About this exercise:
Output the entire listing below exactly as it stands.

Dataset content:
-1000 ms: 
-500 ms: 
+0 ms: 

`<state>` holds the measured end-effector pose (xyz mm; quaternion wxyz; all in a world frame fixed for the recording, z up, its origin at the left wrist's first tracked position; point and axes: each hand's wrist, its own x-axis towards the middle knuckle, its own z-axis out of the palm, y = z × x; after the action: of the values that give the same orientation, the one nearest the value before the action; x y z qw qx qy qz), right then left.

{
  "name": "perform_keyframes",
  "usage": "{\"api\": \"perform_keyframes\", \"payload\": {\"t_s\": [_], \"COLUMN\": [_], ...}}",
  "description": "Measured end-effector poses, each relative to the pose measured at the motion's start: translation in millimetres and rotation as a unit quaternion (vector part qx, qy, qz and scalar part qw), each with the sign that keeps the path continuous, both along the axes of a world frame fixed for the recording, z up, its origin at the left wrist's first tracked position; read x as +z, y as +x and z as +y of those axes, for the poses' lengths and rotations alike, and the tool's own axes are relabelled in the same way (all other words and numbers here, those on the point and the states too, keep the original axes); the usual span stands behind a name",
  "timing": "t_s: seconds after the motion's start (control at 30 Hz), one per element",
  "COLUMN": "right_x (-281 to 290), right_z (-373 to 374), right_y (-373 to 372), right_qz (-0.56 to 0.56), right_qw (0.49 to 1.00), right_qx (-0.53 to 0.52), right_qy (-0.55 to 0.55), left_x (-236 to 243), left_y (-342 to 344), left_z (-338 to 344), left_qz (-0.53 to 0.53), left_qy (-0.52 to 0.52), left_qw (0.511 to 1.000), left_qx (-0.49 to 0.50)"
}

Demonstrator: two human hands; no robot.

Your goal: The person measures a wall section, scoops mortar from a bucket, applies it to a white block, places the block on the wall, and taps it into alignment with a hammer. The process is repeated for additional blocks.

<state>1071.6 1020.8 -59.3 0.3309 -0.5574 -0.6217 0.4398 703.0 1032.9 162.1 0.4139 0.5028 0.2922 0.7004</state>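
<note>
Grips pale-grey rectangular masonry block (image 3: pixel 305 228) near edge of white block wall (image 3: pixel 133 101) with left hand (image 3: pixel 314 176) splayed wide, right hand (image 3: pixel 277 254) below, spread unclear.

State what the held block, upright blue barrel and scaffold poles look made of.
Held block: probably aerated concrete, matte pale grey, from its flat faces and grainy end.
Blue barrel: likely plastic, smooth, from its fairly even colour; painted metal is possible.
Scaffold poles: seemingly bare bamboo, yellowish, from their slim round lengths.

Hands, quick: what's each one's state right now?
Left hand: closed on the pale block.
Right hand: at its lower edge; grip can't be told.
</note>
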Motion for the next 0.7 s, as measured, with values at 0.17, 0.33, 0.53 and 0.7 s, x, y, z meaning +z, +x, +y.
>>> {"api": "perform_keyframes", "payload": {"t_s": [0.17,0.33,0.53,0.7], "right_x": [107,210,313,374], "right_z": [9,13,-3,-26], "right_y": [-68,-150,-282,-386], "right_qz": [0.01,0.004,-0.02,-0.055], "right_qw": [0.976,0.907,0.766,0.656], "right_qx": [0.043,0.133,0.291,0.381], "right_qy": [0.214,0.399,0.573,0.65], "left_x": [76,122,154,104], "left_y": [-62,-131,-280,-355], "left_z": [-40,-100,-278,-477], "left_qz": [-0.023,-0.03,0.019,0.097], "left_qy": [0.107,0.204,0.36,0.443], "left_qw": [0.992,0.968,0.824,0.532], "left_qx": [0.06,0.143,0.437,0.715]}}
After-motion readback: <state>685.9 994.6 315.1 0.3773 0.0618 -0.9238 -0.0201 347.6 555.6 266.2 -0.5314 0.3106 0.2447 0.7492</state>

Completed exercise:
-1000 ms: 
-500 ms: 
+0 ms: 

`<state>` holds the measured end-effector pose (xyz mm; quaternion wxyz; all in a world frame fixed for the recording, z up, its origin at the left wrist's first tracked position; point and axes: each hand's wrist, its own x-axis towards the middle knuckle, its own z-axis out of the palm, y = z × x; after the action: of the values that give the same orientation, the one nearest the value before the action; x y z qw qx qy qz), right then left.

{
  "name": "perform_keyframes",
  "usage": "{\"api\": \"perform_keyframes\", \"payload\": {\"t_s\": [_], \"COLUMN\": [_], ...}}",
  "description": "Measured end-effector poses, each relative to the pose measured at the motion's start: translation in millimetres and rotation as a unit quaternion (vector part qx, qy, qz and scalar part qw), each with the sign that keeps the path continuous, both along the axes of a world frame fixed for the recording, z up, its origin at the left wrist's first tracked position; read x as +z, y as +x and z as +y of those axes, for the poses' lengths and rotations alike, and the tool's own axes are relabelled in the same way (all other words and numbers here, those on the point and the states too, keep the original axes); the usual span stands behind a name",
  "timing": "t_s: seconds after the motion's start (control at 30 Hz), one per element",
  "COLUMN": "right_x (-281 to 290), right_z (-373 to 374), right_y (-373 to 372), right_qz (-0.56 to 0.56), right_qw (0.49 to 1.00), right_qx (-0.53 to 0.52), right_qy (-0.55 to 0.55), left_x (-236 to 243), left_y (-342 to 344), left_z (-338 to 344), left_qz (-0.53 to 0.53), left_qy (-0.52 to 0.52), left_qw (0.511 to 1.000), left_qx (-0.49 to 0.50)"
}

Demonstrator: two human hands; no robot.

Your goal: The person measures a wall section, scoops mortar from a bucket, applies it to a white block, places the block on the wall, and taps it into alignment with a hammer. The process is repeated for additional blocks.

<state>1071.6 1020.8 -59.3 0.3309 -0.5574 -0.6217 0.4398 703.0 1032.9 162.1 0.4139 0.5028 0.2922 0.7004</state>
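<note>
Grips pale-grey rectangular masonry block (image 3: pixel 305 228) near edge of white block wall (image 3: pixel 133 101) with left hand (image 3: pixel 314 176) splayed wide, right hand (image 3: pixel 277 254) below, spread unclear.

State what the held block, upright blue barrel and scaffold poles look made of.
Held block: probably aerated concrete, matte pale grey, from its flat faces and grainy end.
Blue barrel: likely plastic, smooth, from its fairly even colour; painted metal is possible.
Scaffold poles: seemingly bare bamboo, yellowish, from their slim round lengths.

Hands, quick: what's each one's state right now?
Left hand: closed on the pale block.
Right hand: at its lower edge; grip can't be told.
</note>
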Motion for the next 0.7 s, as measured, with values at 0.17, 0.33, 0.53 and 0.7 s, x, y, z meaning +z, +x, +y.
>>> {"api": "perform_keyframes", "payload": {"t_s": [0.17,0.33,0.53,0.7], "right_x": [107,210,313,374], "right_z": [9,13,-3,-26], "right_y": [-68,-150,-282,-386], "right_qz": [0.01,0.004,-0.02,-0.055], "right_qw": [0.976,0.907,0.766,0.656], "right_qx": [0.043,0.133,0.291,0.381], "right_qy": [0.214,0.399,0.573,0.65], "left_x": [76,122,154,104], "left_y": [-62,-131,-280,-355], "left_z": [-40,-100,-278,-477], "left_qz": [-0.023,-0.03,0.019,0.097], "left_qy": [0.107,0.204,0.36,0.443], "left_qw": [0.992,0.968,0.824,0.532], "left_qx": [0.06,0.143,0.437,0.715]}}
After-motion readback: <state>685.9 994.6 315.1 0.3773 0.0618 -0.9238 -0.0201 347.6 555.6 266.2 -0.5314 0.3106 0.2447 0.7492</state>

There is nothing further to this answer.